Problem statement –
A bare count is the expected answer, namely the number of lines in the records that have the word "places".

Material for this task –
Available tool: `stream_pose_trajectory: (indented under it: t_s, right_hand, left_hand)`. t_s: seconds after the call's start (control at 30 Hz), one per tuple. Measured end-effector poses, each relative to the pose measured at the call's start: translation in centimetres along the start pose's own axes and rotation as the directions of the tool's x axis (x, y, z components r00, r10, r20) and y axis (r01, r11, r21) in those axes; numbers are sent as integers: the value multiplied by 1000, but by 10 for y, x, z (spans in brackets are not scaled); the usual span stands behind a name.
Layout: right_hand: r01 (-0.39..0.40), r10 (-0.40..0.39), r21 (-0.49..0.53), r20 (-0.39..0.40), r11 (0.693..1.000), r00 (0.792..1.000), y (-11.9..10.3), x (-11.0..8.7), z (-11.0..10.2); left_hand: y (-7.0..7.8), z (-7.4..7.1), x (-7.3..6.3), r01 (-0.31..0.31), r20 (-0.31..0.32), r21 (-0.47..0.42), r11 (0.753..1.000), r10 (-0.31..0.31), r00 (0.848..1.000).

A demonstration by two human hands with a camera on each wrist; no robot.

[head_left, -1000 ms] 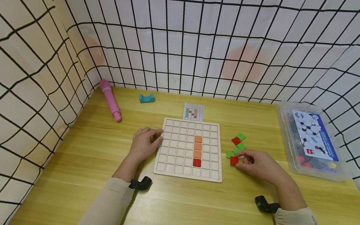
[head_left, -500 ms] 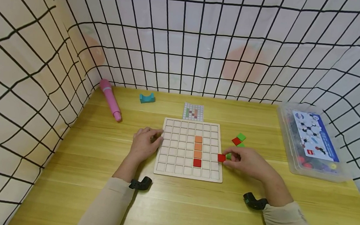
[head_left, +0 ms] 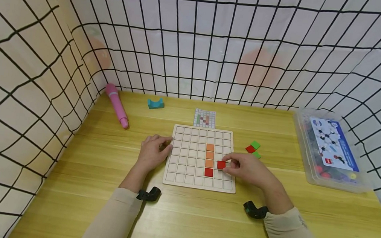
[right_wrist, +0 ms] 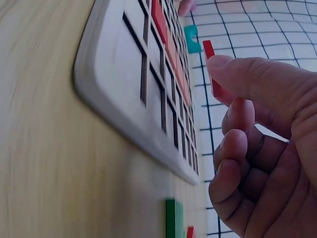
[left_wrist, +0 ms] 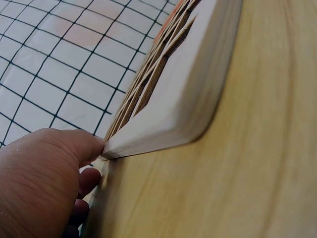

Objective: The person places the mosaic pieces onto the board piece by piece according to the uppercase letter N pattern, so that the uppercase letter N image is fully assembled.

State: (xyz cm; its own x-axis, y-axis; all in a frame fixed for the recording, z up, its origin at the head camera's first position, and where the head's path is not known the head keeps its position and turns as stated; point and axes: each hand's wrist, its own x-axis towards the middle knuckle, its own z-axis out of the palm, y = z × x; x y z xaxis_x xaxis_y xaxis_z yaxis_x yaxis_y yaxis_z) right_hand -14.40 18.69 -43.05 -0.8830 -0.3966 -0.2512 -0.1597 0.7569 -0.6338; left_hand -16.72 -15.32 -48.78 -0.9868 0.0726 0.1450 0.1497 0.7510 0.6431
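Observation:
My right hand (head_left: 248, 170) pinches a small red square tile (head_left: 221, 165) between thumb and fingertips, over the right part of the wooden grid board (head_left: 186, 171). In the right wrist view the tile (right_wrist: 207, 48) stands edge-on above the board's surface, its other fingers curled below. A column on the board has several orange tiles (head_left: 209, 155) with one red tile (head_left: 209, 172) at their near end. At the board's left edge rests my left hand (head_left: 153, 151). Its thumb (left_wrist: 89, 146) touches the board's rim in the left wrist view, the other fingers loosely bent.
Right of the board lie loose green tiles (head_left: 255, 144) and a red tile (head_left: 250, 149). A small printed pattern card (head_left: 205, 118) lies behind the board. A clear plastic box (head_left: 334, 146) stands at right. Far left are a pink microphone-shaped object (head_left: 117, 105) and a teal holder (head_left: 156, 103).
My right hand has carried the red tile leftward from the loose tiles beside the board to over the board's right columns. The left hand has stayed at the board's edge.

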Motion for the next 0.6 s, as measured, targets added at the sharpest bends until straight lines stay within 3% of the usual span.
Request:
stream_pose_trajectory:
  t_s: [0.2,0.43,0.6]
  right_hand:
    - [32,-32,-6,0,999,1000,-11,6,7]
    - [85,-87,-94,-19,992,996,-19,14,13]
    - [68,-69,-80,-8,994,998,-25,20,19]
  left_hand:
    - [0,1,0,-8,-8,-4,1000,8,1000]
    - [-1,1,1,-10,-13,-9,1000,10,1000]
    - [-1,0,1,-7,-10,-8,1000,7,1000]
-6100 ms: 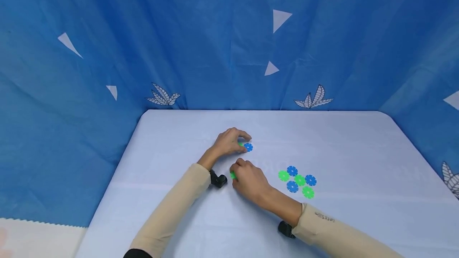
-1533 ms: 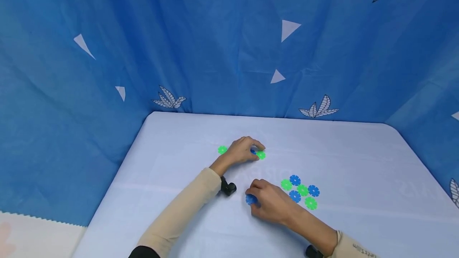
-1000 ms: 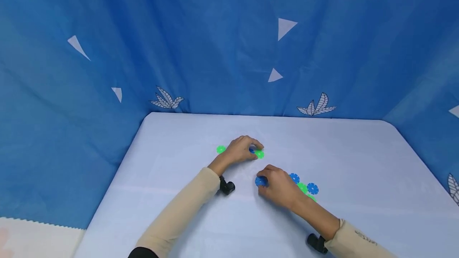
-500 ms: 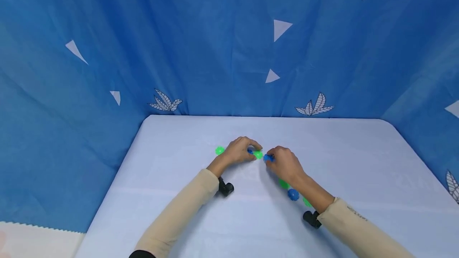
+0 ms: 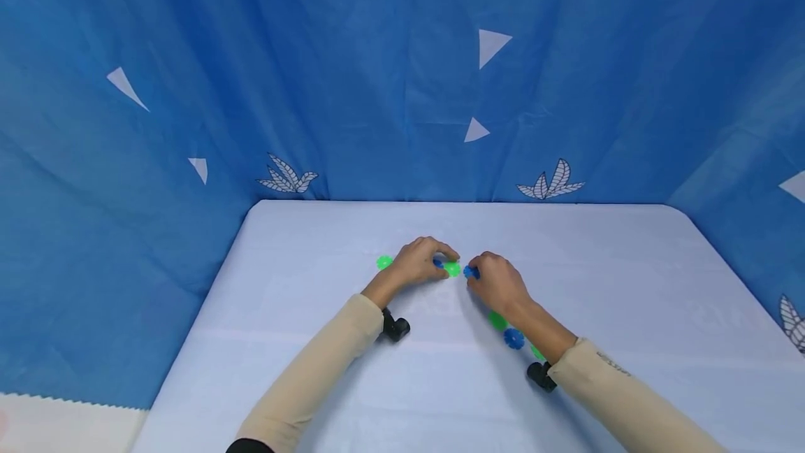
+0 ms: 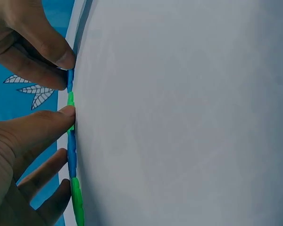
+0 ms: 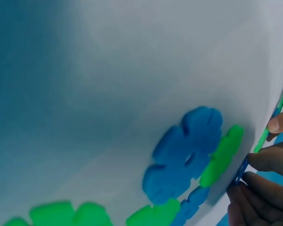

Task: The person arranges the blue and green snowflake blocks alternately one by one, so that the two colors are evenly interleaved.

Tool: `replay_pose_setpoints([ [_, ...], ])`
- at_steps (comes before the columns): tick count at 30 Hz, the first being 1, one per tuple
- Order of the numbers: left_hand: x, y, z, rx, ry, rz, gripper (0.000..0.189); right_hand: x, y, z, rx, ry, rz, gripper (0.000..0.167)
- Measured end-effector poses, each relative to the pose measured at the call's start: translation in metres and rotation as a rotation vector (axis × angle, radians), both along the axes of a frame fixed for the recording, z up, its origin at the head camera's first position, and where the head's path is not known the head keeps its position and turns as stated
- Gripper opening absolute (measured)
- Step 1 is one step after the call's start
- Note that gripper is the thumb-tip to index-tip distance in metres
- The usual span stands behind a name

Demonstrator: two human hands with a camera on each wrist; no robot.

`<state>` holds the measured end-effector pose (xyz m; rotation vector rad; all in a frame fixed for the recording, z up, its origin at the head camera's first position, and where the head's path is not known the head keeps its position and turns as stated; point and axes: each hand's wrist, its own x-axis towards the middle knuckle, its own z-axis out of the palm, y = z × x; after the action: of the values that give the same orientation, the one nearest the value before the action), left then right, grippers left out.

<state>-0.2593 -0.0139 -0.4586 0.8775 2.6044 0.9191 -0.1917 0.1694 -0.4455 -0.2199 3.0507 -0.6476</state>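
Observation:
My left hand (image 5: 415,261) pinches a green notched, flower-shaped disc (image 5: 452,269) between thumb and finger, at the right end of a row on the table. Another green disc (image 5: 384,262) shows left of that hand, and part of a blue disc (image 5: 437,263) shows inside its grip; the hand hides the rest. My right hand (image 5: 499,282) pinches a blue flower-shaped disc (image 5: 469,272) just right of the held green one. In the left wrist view this blue disc (image 6: 70,81) stands close to the green disc (image 6: 70,100); whether they touch I cannot tell.
Under my right forearm lie loose discs, partly hidden: a green one (image 5: 497,320), a blue one (image 5: 513,338) and another green one (image 5: 537,352). The white table (image 5: 352,397) meets a blue curtain (image 5: 402,89) at its back edge. Black wrist devices (image 5: 396,329) sit at both wrists.
My right hand has carried the blue disc up to the row's right end, then barely moved in the last half second. Since the oldest frame, a green disc has joined the row's right end.

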Motion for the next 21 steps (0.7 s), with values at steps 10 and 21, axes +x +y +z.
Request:
replay_pose_setpoints([
  [10, 0.0047, 0.0038, -0.0020, -0.008, 0.009, -0.005, 0.035, 0.0073, 0.0025, -0.0045, 0.016, 0.068, 0.037, 0.026],
  [21, -0.0016, 0.0025, 0.0015, -0.014, 0.008, -0.003, 0.034, -0.0002, -0.0004, -0.0039, 0.012, 0.048, 0.036, 0.028],
])
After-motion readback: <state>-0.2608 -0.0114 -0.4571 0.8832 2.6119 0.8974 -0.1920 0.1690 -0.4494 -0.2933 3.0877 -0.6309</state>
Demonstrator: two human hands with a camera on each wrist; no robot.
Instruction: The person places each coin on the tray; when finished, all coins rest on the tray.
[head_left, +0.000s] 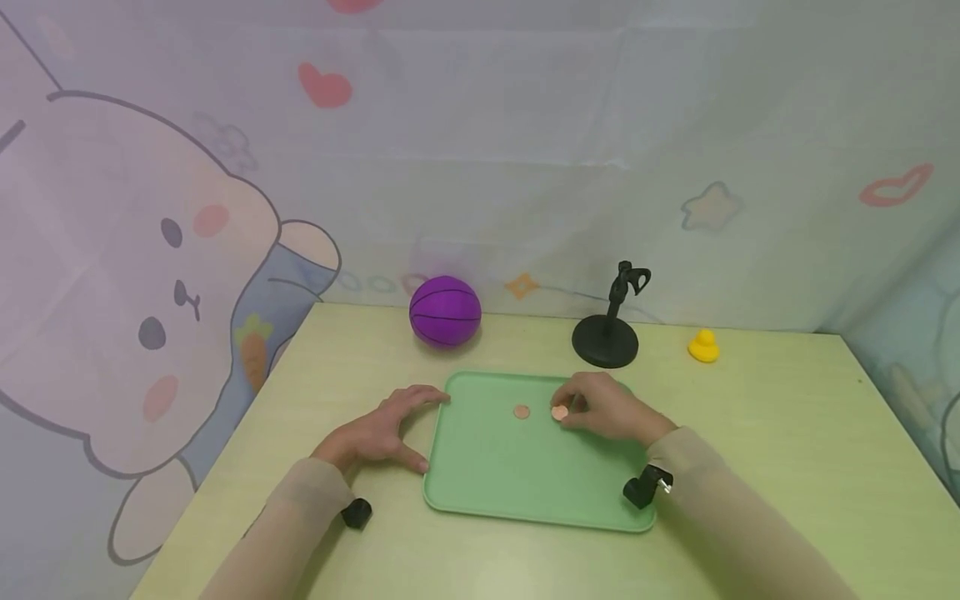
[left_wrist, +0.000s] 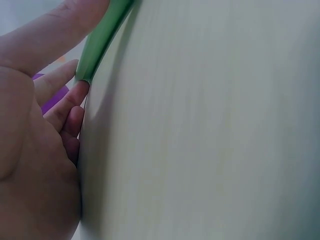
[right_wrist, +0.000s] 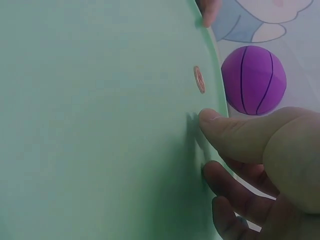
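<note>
A light green tray lies on the table, with one copper-coloured coin flat on it. Just right of that coin, my right hand pinches a second coin between thumb and fingers, close to the tray surface. In the right wrist view the thumb hides most of the held coin, while the other coin shows beyond it. My left hand is spread at the tray's left side, its fingertips touching the rim. The left wrist view shows those fingers against the tray's edge.
Behind the tray stand a purple ball with black lines, a black stand on a round base, and a yellow rubber duck. A patterned cloth hangs along the table's back edge.
</note>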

Exercise response –
2